**What you have to do**:
Return all lines of the listing below that carry the word "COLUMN".

**Raw data**:
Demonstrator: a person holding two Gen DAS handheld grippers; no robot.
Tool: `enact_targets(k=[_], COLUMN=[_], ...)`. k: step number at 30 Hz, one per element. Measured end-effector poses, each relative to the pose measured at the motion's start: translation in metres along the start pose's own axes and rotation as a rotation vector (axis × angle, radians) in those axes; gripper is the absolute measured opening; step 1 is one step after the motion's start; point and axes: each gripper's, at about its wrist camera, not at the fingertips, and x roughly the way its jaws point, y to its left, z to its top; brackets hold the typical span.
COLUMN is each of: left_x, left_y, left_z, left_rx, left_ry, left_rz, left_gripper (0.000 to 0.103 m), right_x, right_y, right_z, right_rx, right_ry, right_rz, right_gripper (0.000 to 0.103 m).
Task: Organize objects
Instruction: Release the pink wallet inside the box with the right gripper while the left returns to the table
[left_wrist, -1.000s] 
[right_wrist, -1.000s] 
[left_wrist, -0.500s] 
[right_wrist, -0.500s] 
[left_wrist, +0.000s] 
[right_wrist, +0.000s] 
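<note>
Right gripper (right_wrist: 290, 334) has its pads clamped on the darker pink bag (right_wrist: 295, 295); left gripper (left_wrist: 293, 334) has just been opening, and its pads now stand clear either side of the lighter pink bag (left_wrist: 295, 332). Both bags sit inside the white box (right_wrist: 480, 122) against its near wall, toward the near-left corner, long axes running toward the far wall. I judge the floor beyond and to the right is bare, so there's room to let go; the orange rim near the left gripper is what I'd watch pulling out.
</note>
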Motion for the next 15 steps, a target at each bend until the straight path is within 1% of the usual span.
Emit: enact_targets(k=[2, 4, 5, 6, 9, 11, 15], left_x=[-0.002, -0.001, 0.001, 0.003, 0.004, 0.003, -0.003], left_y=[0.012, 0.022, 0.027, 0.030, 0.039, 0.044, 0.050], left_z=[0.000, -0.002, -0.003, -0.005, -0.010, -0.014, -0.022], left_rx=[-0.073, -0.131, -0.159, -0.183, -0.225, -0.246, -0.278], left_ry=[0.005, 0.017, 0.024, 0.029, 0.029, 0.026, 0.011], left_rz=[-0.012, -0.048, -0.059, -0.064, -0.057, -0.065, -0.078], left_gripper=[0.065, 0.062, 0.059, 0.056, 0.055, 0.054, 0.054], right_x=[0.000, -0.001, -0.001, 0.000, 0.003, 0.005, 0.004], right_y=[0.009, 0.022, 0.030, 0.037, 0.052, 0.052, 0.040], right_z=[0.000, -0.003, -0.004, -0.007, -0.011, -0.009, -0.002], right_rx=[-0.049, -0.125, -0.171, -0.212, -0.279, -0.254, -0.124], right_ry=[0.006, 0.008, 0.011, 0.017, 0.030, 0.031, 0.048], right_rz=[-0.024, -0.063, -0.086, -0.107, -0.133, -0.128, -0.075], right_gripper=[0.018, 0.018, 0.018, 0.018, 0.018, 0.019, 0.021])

**Expected answer**:
Tool: `enact_targets(k=[_], COLUMN=[_], ...)`. k: step number at 30 Hz, one per element. Measured end-effector poses, each relative to the pose measured at the motion's start: translation in metres along the start pose's own axes and rotation as a rotation vector (axis × angle, radians) in those axes; gripper is the absolute measured opening; step 1 is one step after the motion's start; point and axes: each gripper's, at about its wrist camera, not at the fingertips, and x roughly the way its jaws point, y to its left, z to its top; brackets hold the typical span.
COLUMN is each of: left_x, left_y, left_z, left_rx, left_ry, left_rz, left_gripper (0.000 to 0.103 m), right_x, right_y, right_z, right_rx, right_ry, right_rz, right_gripper (0.000 to 0.103 m).

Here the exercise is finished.